Nesta semana, o Brasil assistiu a primeira
condenação de um ex-presidente na história de sua República.
Será também a primeira vez que o principal
candidato a eleição presidencial não poderá concorrer por ter sido impedido
devido à ação do Poder Judiciário. O próximo passo deverá ser a primeira prisão
de um ex-presidente no Brasil.
É claro que uma das questões políticas mais
discutidas nos próximos dias será: o que isto realmente significa?
Afinal, o que estamos a ver: o sinal
exemplar do fortalecimento de um Poder Judiciário autônomo capaz de combater a
corrupção nas mais altas esferas do Estado ou o último capítulo de um golpe
visando aniquilar as possibilidades de um dos grupos políticos hegemônicos na
política brasileira das últimas décadas voltar ao poder?
Note-se que, para funcionar, a tese da
condenação de Lula como expressão da nova força do Poder Judiciário precisaria
de fatos complementares que não existem na realidade brasileira atual.
Não é difícil perceber que os casos de
corrupção condenados giram todos em torno, basicamente, de Lula, de seus
operadores e de seus apoiadores.
A ala do MDB na cadeia (Sérgio Cabral e
cia) é uma ala majoritariamente lulista. Eduardo Cunha (que não era ligado a
Lula) está lá por ter se tornado muito perigoso para o funcionamento normal das
negociatas do grupo no governo. Os outros todos estavam no núcleo de poder
comandado pelo PT.
Ou seja, a sanha anticorrupção vai até Lula
e termina nele. No entanto, para ser uma expressão de nova realidade do Poder
Judiciário ela deveria, desde o início, ter sido devastadora também para os
outros atores e setores da vida política nacional, o que simplesmente não foi o
caso.
Um país onde Lula é condenado e Temer é
presidente e Aécio Neves senador é algo da ordem do escárnio.
Por outro lado, o uso político do
Judiciário é uma especialidade nacional.
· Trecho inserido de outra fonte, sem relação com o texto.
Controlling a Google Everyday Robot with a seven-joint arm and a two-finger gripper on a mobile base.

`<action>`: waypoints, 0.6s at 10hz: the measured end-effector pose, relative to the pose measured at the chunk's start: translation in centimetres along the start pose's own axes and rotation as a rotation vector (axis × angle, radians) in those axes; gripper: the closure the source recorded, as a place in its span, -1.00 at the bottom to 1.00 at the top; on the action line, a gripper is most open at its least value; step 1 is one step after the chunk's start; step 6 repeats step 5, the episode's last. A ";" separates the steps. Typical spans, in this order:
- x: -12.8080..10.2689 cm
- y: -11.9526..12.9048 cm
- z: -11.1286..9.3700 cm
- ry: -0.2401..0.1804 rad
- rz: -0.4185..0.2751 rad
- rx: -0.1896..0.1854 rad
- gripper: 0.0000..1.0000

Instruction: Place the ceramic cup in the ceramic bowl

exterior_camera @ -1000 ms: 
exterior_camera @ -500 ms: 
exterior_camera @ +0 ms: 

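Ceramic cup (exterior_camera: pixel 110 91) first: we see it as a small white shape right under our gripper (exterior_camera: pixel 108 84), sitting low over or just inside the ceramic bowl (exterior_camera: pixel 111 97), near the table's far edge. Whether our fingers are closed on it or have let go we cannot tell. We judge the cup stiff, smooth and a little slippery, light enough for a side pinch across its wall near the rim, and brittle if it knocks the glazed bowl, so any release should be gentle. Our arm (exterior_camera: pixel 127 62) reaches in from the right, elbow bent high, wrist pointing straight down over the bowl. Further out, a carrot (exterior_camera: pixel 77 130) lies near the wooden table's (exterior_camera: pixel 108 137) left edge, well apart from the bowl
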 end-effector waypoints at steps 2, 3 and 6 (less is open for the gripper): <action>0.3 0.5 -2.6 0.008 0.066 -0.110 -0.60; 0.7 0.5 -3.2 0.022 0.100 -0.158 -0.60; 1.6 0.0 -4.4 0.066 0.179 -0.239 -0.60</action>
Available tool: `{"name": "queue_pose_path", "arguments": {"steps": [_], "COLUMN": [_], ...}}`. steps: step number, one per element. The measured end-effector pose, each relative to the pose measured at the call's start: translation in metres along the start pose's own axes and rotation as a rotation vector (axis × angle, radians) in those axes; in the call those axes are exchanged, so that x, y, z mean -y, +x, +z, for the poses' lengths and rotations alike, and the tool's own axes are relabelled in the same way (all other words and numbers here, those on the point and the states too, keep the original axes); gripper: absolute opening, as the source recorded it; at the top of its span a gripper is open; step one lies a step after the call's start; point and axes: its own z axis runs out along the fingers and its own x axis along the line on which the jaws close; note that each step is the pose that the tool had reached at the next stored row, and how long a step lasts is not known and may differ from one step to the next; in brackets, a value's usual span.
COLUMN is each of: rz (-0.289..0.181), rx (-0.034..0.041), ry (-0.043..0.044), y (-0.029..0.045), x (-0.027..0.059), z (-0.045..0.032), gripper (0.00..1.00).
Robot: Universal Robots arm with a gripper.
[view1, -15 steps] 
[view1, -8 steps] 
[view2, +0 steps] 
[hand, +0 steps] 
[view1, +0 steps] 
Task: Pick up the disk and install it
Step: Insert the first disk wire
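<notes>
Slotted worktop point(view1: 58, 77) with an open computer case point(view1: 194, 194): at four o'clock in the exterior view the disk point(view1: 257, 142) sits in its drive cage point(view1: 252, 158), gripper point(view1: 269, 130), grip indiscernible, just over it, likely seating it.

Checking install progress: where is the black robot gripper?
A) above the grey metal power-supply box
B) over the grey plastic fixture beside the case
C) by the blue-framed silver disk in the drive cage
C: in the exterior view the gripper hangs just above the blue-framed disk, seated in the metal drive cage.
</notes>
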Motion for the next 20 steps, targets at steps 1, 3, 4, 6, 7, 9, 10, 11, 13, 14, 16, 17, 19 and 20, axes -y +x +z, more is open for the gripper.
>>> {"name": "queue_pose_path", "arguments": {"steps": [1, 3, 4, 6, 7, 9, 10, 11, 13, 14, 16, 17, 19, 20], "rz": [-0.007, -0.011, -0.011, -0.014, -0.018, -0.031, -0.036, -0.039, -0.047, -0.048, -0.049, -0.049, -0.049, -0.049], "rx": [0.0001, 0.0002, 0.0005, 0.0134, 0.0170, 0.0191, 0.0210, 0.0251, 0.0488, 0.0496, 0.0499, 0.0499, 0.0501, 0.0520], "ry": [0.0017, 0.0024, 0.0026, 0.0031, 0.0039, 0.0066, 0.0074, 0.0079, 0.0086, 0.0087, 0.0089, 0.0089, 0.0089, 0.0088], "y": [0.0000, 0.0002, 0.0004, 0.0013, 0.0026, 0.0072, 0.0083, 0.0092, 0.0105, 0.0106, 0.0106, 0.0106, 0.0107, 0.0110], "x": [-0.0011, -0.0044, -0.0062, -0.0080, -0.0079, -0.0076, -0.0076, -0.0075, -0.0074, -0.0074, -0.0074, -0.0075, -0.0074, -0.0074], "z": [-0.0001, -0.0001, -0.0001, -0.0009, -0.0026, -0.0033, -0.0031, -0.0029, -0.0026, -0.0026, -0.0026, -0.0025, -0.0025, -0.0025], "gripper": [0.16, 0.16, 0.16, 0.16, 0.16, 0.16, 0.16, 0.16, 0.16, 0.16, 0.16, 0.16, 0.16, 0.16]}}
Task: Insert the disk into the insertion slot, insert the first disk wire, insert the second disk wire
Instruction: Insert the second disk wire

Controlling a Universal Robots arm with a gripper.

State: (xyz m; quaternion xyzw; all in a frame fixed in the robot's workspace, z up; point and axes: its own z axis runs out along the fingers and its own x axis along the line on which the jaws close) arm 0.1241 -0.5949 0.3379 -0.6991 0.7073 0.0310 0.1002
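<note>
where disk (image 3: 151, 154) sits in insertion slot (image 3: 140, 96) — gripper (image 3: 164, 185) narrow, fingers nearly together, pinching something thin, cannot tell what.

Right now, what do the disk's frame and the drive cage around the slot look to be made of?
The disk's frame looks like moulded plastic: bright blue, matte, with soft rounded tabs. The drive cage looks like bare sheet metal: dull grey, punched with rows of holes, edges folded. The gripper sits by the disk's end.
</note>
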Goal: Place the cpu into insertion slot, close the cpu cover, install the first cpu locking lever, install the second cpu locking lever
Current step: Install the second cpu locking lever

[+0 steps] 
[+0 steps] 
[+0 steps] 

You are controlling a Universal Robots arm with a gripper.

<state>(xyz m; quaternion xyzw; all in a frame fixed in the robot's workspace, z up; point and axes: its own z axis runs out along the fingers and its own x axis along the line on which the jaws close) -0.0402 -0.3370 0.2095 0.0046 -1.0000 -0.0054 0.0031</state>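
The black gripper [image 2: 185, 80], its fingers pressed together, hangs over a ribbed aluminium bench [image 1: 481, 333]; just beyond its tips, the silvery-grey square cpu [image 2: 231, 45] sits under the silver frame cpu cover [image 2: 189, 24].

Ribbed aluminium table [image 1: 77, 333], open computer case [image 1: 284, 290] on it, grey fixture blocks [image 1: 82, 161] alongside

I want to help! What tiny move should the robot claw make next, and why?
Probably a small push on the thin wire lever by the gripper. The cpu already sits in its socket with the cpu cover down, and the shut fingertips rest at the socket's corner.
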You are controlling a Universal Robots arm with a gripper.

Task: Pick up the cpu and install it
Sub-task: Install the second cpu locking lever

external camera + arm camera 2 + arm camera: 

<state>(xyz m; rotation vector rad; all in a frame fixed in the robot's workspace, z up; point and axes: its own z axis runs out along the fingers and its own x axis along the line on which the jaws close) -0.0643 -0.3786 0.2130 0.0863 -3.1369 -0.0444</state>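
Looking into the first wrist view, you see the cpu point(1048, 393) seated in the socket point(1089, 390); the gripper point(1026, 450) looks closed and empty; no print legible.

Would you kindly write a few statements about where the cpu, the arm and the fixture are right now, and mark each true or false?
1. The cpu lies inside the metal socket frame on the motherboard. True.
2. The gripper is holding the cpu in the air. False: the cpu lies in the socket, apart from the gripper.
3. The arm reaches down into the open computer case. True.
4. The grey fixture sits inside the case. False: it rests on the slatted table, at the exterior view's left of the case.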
Durante a ditadura, o número
relativamente baixo de mortes foi compensado pelo numero impressionantemente
alto de processos jurídicos contra opositores reais e potenciais.
No entanto, o exercício de reduzir os casos
e envolvimentos explícitos do governo Lula e Dilma em processos de corrupção a
peças de ficção é algo que explicita uma regressão política séria de setores da
vida nacional.
Até porque, agora fica claro como funciona
a relação entre norma e poder no caso brasileiro.
O funcionamento normal do governo
brasileiro é através da quebra da norma, nada disto mudou com novos grupos
políticos no poder.
Mas mesmo que a corrupção seja fato
generalizado, a aplicação da lei será feita a partir das circunstâncias e
interesses políticos do momento.
Ou seja, todos estão fora da lei e é
importante que todos exerçam o poder fora da lei, pois quando a lei for
aplicada, ela poderá pegar, de maneira seletiva, quem quiser.
A grande ilusão que impulsionou certos
setores da vida nacional em torno de Lula foi acreditar estar seguro em uma
“governabilidade” desta natureza, ao invés de realmente lutar para mudá-la e
perceber que não haveria espaço real dentro dela.
O que o julgamento de Lula mostrou foi
simplesmente o contrário. Seu destino é a expressão do colapso de todo horizonte
de conciliação na política nacional, com seu preço a pagar em moedas de grandes
empreiteiras.
Ao decidir pelo destino de Lula, o núcleo
duro do poder nacional, este que continuará intocado mesmo quando pego em
grampos fazendo prevaricação explícita nos palácios da República, sinaliza que
não haverá mais conciliação alguma entre grupos políticos.
No entanto, por mais paradoxal que isso
possa parecer, as lágrimas de Lula são para uma conciliação que ele gostaria de
encarnar novamente e da qual percebe ter sido simplesmente descartado.
Se estivéssemos em uma situação mais
favorável, estaríamos a tentar analisar o verdadeiro saldo político deste
processo, compreendendo quão surreal é discutir questões como
“proporcionalidade das penas” ou “consistência do rito jurídico” nessas
circunstâncias.
Pois talvez a boa questão para recomeçar a
pensar o país seja, ao final: “sabendo que, por esta via conciliatória, o saldo
final seria uma condenação a 12 anos de prisão, o que você faria no governo?”